- [WHAT YOU ARE ASKED TO DO]: Starting at the first line of the entries below, output every line exactly, up to and including the line with "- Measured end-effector".

- [DATA TO USE]:
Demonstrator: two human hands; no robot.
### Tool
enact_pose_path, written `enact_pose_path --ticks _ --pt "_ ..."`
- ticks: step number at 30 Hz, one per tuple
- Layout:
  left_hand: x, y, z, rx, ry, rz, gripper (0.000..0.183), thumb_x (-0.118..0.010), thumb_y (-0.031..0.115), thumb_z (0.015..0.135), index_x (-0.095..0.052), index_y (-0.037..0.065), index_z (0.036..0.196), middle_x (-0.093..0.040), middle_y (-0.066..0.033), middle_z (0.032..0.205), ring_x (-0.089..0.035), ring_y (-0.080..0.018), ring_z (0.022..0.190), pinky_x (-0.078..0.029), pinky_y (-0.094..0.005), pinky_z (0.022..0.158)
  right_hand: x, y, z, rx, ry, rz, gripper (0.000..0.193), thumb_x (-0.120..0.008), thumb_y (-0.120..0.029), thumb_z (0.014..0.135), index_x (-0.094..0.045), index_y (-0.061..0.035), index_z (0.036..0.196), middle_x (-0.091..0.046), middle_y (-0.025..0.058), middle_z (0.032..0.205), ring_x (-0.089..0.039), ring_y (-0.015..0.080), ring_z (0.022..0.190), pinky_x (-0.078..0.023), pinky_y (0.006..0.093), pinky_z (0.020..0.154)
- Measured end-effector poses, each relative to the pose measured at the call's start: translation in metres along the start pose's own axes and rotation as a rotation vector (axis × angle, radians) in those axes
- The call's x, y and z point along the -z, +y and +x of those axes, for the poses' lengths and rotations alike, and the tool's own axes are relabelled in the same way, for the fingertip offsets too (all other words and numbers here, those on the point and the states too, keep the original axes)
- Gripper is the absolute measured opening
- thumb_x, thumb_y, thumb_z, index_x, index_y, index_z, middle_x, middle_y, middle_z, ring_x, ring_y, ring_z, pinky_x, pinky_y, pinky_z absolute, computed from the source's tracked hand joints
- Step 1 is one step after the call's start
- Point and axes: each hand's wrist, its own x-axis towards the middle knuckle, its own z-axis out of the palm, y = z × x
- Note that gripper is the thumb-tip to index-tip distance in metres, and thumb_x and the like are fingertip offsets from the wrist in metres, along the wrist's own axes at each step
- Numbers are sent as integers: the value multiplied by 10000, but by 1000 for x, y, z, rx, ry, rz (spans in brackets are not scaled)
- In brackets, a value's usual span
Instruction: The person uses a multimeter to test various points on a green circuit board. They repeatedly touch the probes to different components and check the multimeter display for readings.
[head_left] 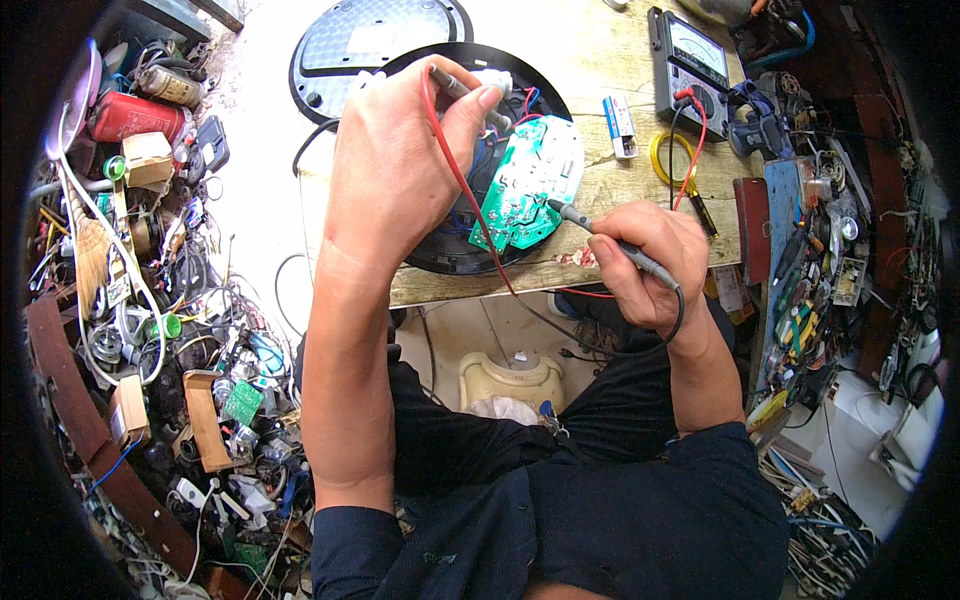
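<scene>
My left hand (pixel 395 150) is closed round a test probe (pixel 447 82) with a red lead, angled down toward the board's upper left edge. Whether its tip makes contact is hard to see. Pinched in my right hand (pixel 652 262) is a second test probe (pixel 632 257) with a black lead, its tip at the face of the green circuit board (pixel 528 185). That board lies tilted, solder side up, over a round black housing (pixel 455 262), with red and blue wires near its top. Both leads hang below my hands. The analog multimeter (pixel 690 60) stands at the far right.
Behind the housing lies a round dark cover (pixel 335 62). A small blue-and-white box (pixel 620 127) and a yellow coil (pixel 672 158) rest on the wooden table (pixel 430 290). Parts and cables crowd both sides; a cream plastic container (pixel 510 378) stands between my legs.
</scene>
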Motion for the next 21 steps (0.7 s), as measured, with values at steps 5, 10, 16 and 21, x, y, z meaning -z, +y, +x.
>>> enact_pose_path --ticks 5,10,16,21 --pt "-6 -8 2 -152 108 -39 194 -773 174 1006 -765 -19 997 -651 -122 607 -641 -198 519 -495 -346 537 1 -1 0 24 3 10 205 -804 25 844 -702 -34 1012 -724 105 802 -695 266 617 -517 366 546" --pt "-5 -5 1 -137 106 -15 195 -773 175 1004 -765 -20 1001 -658 -127 613 -651 -209 526 -504 -353 544 1 -1 -1 44 -24 4 210 -813 19 839 -708 -35 1013 -731 106 816 -717 279 642 -540 369 567" --pt "-5 -8 2 -149 108 -31 192 -776 173 1001 -765 -19 997 -663 -129 617 -658 -212 526 -507 -352 544 -2 -2 -1 51 -25 -23 199 -820 10 845 -709 -38 1004 -736 107 823 -722 281 650 -545 375 573" --pt "-5 -8 1 -144 107 -46 188 -779 167 998 -763 -20 993 -666 -134 621 -665 -212 529 -509 -348 543 -3 0 -2 66 -42 -51 206 -831 0 841 -712 -40 1003 -739 106 832 -727 282 661 -544 378 571"
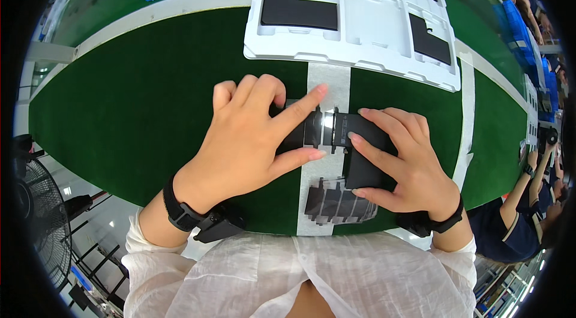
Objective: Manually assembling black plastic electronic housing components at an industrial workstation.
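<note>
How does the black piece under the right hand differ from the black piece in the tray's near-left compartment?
Position: the touched piece lies on the table; the tray piece sits in the white tray.
Contact: the right hand partly covers the touched piece; neither hand touches the tray piece.
Face: the touched piece shows small print; the tray piece looks plain.
Both are black and flat.

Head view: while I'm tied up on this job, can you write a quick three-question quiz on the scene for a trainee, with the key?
1. True or false: both wrists wear black straps.
2. What does the right hand touch? A) blue bin B) black part C) fan
3. Fill in: the pieces lying in the white tray are ____ in colour.

Key: 1. True. 2. B. 3. Black.
</note>
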Motion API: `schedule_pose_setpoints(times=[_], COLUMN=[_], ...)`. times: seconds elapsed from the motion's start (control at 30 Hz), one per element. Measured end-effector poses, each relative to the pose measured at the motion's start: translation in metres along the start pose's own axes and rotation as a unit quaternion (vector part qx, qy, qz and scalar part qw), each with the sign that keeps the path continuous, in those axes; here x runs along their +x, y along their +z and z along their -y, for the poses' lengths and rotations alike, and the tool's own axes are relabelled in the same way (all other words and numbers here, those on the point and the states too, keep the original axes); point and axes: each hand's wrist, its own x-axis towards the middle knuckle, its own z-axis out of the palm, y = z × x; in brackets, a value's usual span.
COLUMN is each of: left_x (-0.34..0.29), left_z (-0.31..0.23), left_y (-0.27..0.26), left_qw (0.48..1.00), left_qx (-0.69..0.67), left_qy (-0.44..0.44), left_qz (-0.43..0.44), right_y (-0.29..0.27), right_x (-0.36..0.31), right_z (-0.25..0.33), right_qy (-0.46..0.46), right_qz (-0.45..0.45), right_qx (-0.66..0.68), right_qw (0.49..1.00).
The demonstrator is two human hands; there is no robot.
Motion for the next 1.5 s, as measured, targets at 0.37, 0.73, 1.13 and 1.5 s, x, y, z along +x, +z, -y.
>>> schedule_pose_setpoints(times=[0.37, 0.73, 1.13, 1.5], left_x=[0.012, 0.005, -0.014, -0.003], left_z=[0.003, 0.003, -0.006, 0.003], left_y=[0.022, 0.027, 0.025, 0.014], left_qw=[0.977, 0.947, 0.994, 0.990], left_qx=[-0.089, -0.317, -0.080, -0.098], left_qy=[0.191, 0.009, 0.051, 0.100], left_qz=[-0.029, -0.059, -0.058, 0.001], right_y=[0.000, -0.005, -0.019, -0.021], right_x=[-0.004, -0.013, -0.029, -0.003], right_z=[0.003, 0.006, 0.012, 0.008], right_qy=[-0.009, -0.020, 0.017, -0.018], right_qz=[-0.027, -0.040, -0.102, -0.120], right_qx=[0.000, 0.017, 0.102, 0.195], right_qw=[1.000, 0.999, 0.989, 0.973])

- [SOLUTION BELOW]:
Demonstrator: two human hands; no robot.
### Tool
enact_pose_path, written `enact_pose_path --ticks _ --pt "_ ..."`
- ticks: step number at 30 Hz, one per tuple
- Layout:
  left_hand: x, y, z, rx, ry, rz, gripper (0.000..0.183), thumb_x (-0.118..0.010), thumb_y (-0.031..0.115), thumb_z (0.015..0.135), index_x (-0.095..0.052), index_y (-0.037..0.065), index_z (0.036..0.196), middle_x (-0.093..0.040), middle_y (-0.066..0.033), middle_z (0.032..0.205), ring_x (-0.089..0.035), ring_y (-0.080..0.018), ring_z (0.022..0.190), pinky_x (-0.078..0.029), pinky_y (-0.094..0.005), pinky_z (0.022..0.158)
  right_hand: x, y, z, rx, ry, rz, gripper (0.000..0.193), thumb_x (-0.120..0.008), thumb_y (-0.120..0.029), thumb_z (0.014..0.135), index_x (-0.094..0.045), index_y (-0.061..0.035), index_z (0.036..0.196), middle_x (-0.091..0.046), middle_y (-0.025..0.058), middle_z (0.032..0.205), ring_x (-0.089..0.039), ring_y (-0.015..0.080), ring_z (0.022..0.190), pinky_x (-0.078..0.023), pinky_y (0.006..0.093), pinky_z (0.020..0.154)
- Measured end-effector poses, each relative to the pose measured at the call's start: translation in metres along the start pose's own axes and rotation as a rotation vector (axis × angle, radians) in those axes

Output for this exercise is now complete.